Yes, those 5 points are straight from Mas Ayoob. I didn't site his name yesterday only because I was hurried and didn't want to spell his name incorrectly.

Mas brings out that in a combat situation with adrenalin pumping, no matter how much you have practiced a moderate grip in a controled setting, the sympathetic nervous system will take over and a crush grip will become much more natural. The crush grip is also cited as helping to manage recoil in this type of situation and prevents the gun from somehow being wrenched from your hand. But Mike, you have a lot more experience than I do in this regard, so I would be interested to know your reasons for feeling differently.


The Power Stance or Fighting Stance is where you slightly modify one of the more common stances. Whether it be Weaver, Isoscles, Chapman, etc. The modification comes by taking on leg (for a right handed shooter it would be the right let) place that leg slightly behind you with the knee slightly bent. Straighten the leg, driving the heel or the ball of the foot into the ground. This back leg is now straight and somewhat rigid. The front leg is slightly bent. The head is dropped slightly and the shoulder hunched around the head, something that happens naturally anyway when threatened. The end product looks like a martial arts stance.

If you want to PM me an e-mail address I'll send you the power point which may explain it better and has pictures to demonstrate. If someone with more computer smarts than myself wants to post the power point, I have no problem with that.


----------



## Mike Barham (Mar 30, 2006)

firemediceric said:


> Mas brings out that in a combat situation with adrenalin pumping, no matter how much you have practiced a moderate grip in a controled setting, the sympathetic nervous system will take over and a crush grip will become much more natural. The crush grip is also cited as helping to manage recoil in this type of situation and prevents the gun from somehow being wrenched from your hand. But Mike, you have a lot more experience than I do in this regard, so I would be interested to know your reasons for feeling differently.


I'm a graduate of Massad's LFI-1 course, and enjoyed it quite a bit. The first thing Mas will tell you is that LFI is not a "shooting school" and that he teaches techniques that will work for even an unpracticed shooter. If you want to really learn to run your pistol, Mas will happily refer you to Thunder Ranch, Gunsite, ASAA, etc.

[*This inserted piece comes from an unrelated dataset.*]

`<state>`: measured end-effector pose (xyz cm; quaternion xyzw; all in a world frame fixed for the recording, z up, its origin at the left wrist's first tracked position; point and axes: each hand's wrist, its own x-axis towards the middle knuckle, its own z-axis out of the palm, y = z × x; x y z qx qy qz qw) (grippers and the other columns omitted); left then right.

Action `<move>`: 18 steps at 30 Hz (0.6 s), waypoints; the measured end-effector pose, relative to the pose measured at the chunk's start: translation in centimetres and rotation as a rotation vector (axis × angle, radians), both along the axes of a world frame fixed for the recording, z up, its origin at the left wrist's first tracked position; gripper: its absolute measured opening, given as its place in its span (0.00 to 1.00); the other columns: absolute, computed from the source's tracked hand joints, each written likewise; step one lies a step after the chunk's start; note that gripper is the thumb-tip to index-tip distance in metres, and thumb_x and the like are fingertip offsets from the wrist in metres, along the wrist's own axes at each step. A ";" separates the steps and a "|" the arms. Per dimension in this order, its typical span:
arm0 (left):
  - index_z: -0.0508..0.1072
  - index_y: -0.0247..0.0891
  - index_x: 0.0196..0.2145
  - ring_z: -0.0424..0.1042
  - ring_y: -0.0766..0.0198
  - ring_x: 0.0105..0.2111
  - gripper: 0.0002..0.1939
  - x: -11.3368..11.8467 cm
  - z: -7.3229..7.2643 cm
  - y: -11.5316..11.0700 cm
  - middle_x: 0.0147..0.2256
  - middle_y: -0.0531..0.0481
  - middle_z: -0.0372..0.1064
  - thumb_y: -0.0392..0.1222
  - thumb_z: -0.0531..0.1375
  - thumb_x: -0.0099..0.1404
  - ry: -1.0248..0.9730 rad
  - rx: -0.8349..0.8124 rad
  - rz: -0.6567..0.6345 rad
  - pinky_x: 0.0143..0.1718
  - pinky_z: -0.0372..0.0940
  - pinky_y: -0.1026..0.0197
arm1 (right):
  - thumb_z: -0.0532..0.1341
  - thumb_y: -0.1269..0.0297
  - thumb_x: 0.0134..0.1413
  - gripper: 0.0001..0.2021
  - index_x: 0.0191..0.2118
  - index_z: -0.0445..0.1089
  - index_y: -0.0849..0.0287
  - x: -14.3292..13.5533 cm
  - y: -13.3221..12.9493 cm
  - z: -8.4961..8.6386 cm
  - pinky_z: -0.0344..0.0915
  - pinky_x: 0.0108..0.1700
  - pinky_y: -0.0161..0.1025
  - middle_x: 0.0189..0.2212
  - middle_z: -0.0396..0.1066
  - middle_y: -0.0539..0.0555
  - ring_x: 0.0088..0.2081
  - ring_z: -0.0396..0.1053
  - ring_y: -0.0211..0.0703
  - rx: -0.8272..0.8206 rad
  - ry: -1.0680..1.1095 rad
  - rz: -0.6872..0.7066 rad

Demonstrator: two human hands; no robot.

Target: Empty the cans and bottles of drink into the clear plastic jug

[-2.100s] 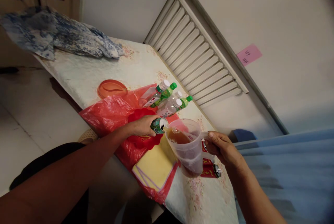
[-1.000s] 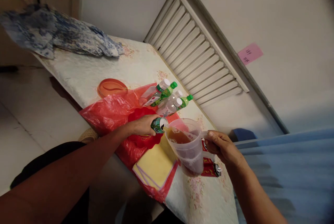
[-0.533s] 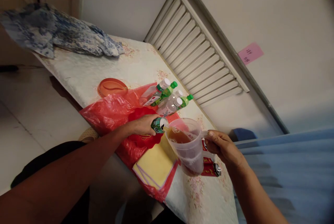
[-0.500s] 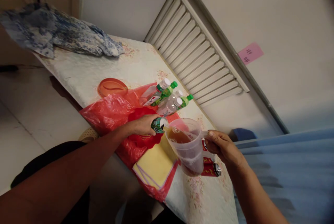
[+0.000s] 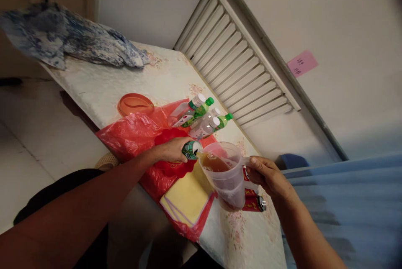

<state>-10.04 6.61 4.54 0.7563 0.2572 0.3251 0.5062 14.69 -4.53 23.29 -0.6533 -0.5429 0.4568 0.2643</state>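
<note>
One green cylindrical metal can [image 5: 189, 150] tilts in the curled fingers of the left hand [image 5: 175, 150], pouring into a translucent plastic jug [image 5: 230, 185] over the pale floral bench [image 5: 166, 78]. The right hand [image 5: 268, 177] wraps its fingers around the jug's handle.

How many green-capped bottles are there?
2: one green-capped bottle beside the leftmost white-capped bottle, another green-capped bottle at the cluster's right end. Others may be hidden.

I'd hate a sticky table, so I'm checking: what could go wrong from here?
The plastic pitcher in the right hand is tilted, its brown liquid near the rim; it might slop onto the yellow cloths.
The green can in the left hand pours at that rim, so a small shift could send the stream outside.
</note>
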 end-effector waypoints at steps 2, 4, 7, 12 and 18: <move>0.71 0.41 0.47 0.73 0.60 0.41 0.28 0.0 0.0 0.0 0.43 0.52 0.74 0.29 0.61 0.45 0.007 -0.005 0.008 0.38 0.64 0.65 | 0.64 0.42 0.50 0.26 0.19 0.56 0.57 0.0 0.0 0.0 0.35 0.20 0.34 0.13 0.43 0.41 0.17 0.37 0.29 -0.002 0.000 0.005; 0.71 0.41 0.47 0.73 0.60 0.41 0.28 0.0 0.1 -0.1 0.43 0.53 0.74 0.29 0.61 0.45 0.006 -0.012 0.011 0.38 0.64 0.66 | 0.64 0.42 0.49 0.26 0.19 0.56 0.57 0.1 0.0 0.0 0.35 0.20 0.34 0.13 0.43 0.41 0.17 0.37 0.29 -0.001 0.002 0.007; 0.71 0.41 0.47 0.73 0.60 0.41 0.28 0.0 0.0 -0.1 0.42 0.53 0.75 0.29 0.61 0.45 -0.010 -0.015 0.010 0.38 0.64 0.66 | 0.65 0.42 0.49 0.26 0.19 0.56 0.57 0.2 0.1 -0.1 0.35 0.20 0.34 0.13 0.44 0.41 0.17 0.38 0.29 0.000 0.011 -0.002; 0.71 0.41 0.46 0.73 0.61 0.40 0.28 0.0 0.0 0.0 0.42 0.53 0.75 0.30 0.61 0.45 -0.016 -0.010 0.009 0.38 0.64 0.66 | 0.65 0.43 0.50 0.26 0.19 0.57 0.57 0.3 0.0 -0.2 0.35 0.20 0.34 0.13 0.43 0.40 0.17 0.37 0.29 -0.004 0.020 0.002; 0.71 0.41 0.46 0.72 0.60 0.41 0.28 0.1 -0.1 0.0 0.43 0.53 0.75 0.29 0.61 0.45 -0.017 -0.015 0.009 0.39 0.64 0.66 | 0.64 0.43 0.51 0.26 0.19 0.56 0.57 0.3 -0.1 -0.2 0.35 0.20 0.35 0.13 0.44 0.41 0.17 0.38 0.29 -0.003 0.024 0.012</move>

The crush grip crudely muscles the gun in an attempt to physically eliminate recoil, or at least minimize it. This is old-school thinking. Pioneering post-modern shooters like Leatham, Enos, Plaxco and others have amply demonstrated that no amount of muscling the gun can enable you to shoot faster. What they teach is to _manage_ the recoil, rather than _fighting_ it, as the crush grip (and the Weaver Stance, for that matter) attempts. When the shooter uses "The Grip," with thumbs high and pointed toward the target, on recoil the front sight simply pops up and then settles right back into the sight picture, immediately ready for the second shot.

The heavy muscular tension created by the crush grip causes the pistol to recoil unpredictably, and the shooter must fight to regain the sights compared to using "The Grip." This actually makes shooting with the crush grip, fighting the recoil with muscle tension the whole way, slower than not fighting the gun at all and simply allowing recoil to pop the sight up and down. (You know you're doing it right when you can track the front sight in recoil, and it moves in a straight line up and down.)

The physiology of "The Grip" prevents a crush grip from occurring, since the thumbs can't do that opposable thing. This, in turn, keeps the muscles of the trigger finger more limber, and allows them to function more independently. This increases finger dexterity and trigger control.

Weapon retention is better managed with body positioning (such as tucking the gun into the "retention position" and blocking with the weak elbow) than with a grip that is substandard for actual shooting.



> The Power Stance or Fighting Stance is where you slightly modify one of the more common stances. Whether it be Weaver, Isoscles, Chapman, etc. The modification comes by taking on leg (for a right handed shooter it would be the right let) place that leg slightly behind you with the knee slightly bent. Straighten the leg, driving the heel or the ball of the foot into the ground. This back leg is now straight and somewhat rigid. The front leg is slightly bent. The head is dropped slightly and the shoulder hunched around the head, something that happens naturally anyway when threatened. The end product looks like a martial arts stance.


I learned this "Power Stance" from Mas personally. He called it StressFire back then. Same technique, different name. I find it excessively rigid. It works okay as long as you don't have to move. But when movement takes place, as it almost invariably will in a fight, stance becomes irrelevant anyway, so I have only minor use for any "stance" when it comes to fighting. Besides, the "Power Stance" is another product of old-school thinking, like the crush grip, where you're fighting the gun and trying to muscle it into submission.

What matters more than anything else is how you lay your hands on the pistol, and how you manage (not fight) the recoil. Fighting recoil with a Power Stance, a Weaver Stance, or whatever, is slower and far less fluid than using "The Grip" as you move through the confrontation - off the line of force, at the diagonal, and perhaps to cover.


----------



## firemediceric (Oct 26, 2007)

Good points giving me yet even more to consider. Thank you


----------